* _Data shown_
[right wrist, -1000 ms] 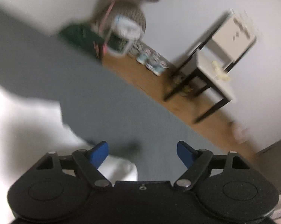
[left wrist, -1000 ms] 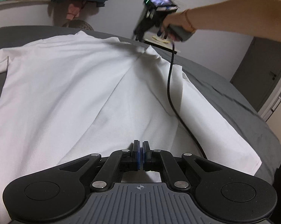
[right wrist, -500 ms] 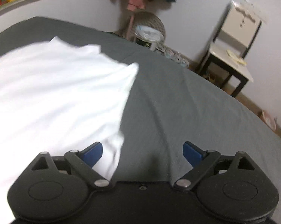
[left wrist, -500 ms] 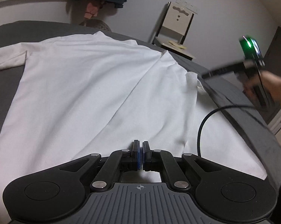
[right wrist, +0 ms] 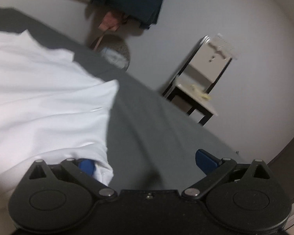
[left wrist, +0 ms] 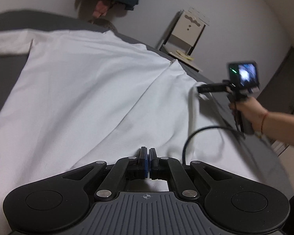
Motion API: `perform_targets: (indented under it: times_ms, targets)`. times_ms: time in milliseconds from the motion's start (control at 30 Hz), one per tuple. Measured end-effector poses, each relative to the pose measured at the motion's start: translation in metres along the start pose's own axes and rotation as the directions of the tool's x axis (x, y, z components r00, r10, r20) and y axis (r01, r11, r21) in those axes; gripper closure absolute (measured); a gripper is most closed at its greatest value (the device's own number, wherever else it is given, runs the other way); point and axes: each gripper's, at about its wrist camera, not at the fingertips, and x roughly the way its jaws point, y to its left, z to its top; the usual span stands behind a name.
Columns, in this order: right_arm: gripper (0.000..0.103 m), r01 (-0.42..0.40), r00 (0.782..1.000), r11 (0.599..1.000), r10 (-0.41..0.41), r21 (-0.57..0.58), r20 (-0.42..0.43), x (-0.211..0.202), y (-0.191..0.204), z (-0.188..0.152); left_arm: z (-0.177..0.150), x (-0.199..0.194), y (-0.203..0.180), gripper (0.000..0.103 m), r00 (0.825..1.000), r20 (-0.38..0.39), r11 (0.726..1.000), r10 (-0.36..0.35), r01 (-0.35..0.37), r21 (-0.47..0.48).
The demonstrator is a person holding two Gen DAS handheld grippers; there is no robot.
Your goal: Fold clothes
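- Ahead of the left gripper, whose fingers are pressed together near the hem with no cloth visibly between the pads, the white cotton long-sleeved shirt lies spread flat on the dark grey bed sheet, one side panel already folded in along a diagonal crease.
- Beside the right gripper, whose jaws are opening wide, the shirt's folded edge touches the left blue pad; nothing sits in the gap between the fingers.
- My judgement: the right fingers should straddle that edge fully before closing, catching both layers, while the left stays low to pin the hem.
- No brand, label or legible writing shows; the right gripper's small screen is blurred.
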Motion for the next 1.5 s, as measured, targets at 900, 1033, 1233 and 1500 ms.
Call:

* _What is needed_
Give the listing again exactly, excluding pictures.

* _Response box_
[right wrist, -1000 ms] 
[left wrist, -1000 ms] 
[right wrist, -500 ms] 
[left wrist, -500 ms] 
[right wrist, +0 ms] 
[left wrist, +0 ms] 
Motion API: `perform_targets: (indented under it: times_ms, targets)`. times_ms: time in milliseconds from the motion's start (control at 30 Hz), one per tuple. Measured end-effector poses, each relative to the pose measured at the motion's start: translation in metres along the start pose's own axes and rotation as the directions of the tool's x axis (x, y, z components r00, r10, r20) and y axis (r01, r11, r21) in those axes; gripper closure absolute (measured); a gripper is most closed at its greatest value (the device's own number, wherever else it is given, runs the other way); point and axes: each gripper's, at about its wrist camera, not at the fingertips, and x roughly the way its jaws point, y to its left, z to its top; the usual span stands behind a name.
Columns, in this order: right_arm: gripper (0.000..0.103 m), r01 (-0.42..0.40), r00 (0.782..1.000), r11 (0.599..1.000), r10 (-0.41..0.41), r21 (-0.57..0.58), r20 (-0.42..0.43), x (-0.211..0.202), y (-0.191..0.204), z (-0.188..0.152); left_arm: z (-0.177..0.150), x (-0.199..0.194), y (-0.203..0.180), gripper (0.000..0.103 m), r00 (0.825..1.000), r20 (-0.38..0.39), r11 (0.726..1.000), r10 (-0.36..0.35), r01 (-0.35..0.37), r21 (-0.47..0.48).
The demonstrator is a person holding two Gen DAS handheld grippers; there is no robot.
Your goal: Fold clothes
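- Ahead of the left gripper, whose fingers are pressed together near the hem with no cloth visibly between the pads, the white cotton long-sleeved shirt lies spread flat on the dark grey bed sheet, one side panel already folded in along a diagonal crease.
- Beside the right gripper, whose jaws are opening wide, the shirt's folded edge touches the left blue pad; nothing sits in the gap between the fingers.
- My judgement: the right fingers should straddle that edge fully before closing, catching both layers, while the left stays low to pin the hem.
- No brand, label or legible writing shows; the right gripper's small screen is blurred.
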Motion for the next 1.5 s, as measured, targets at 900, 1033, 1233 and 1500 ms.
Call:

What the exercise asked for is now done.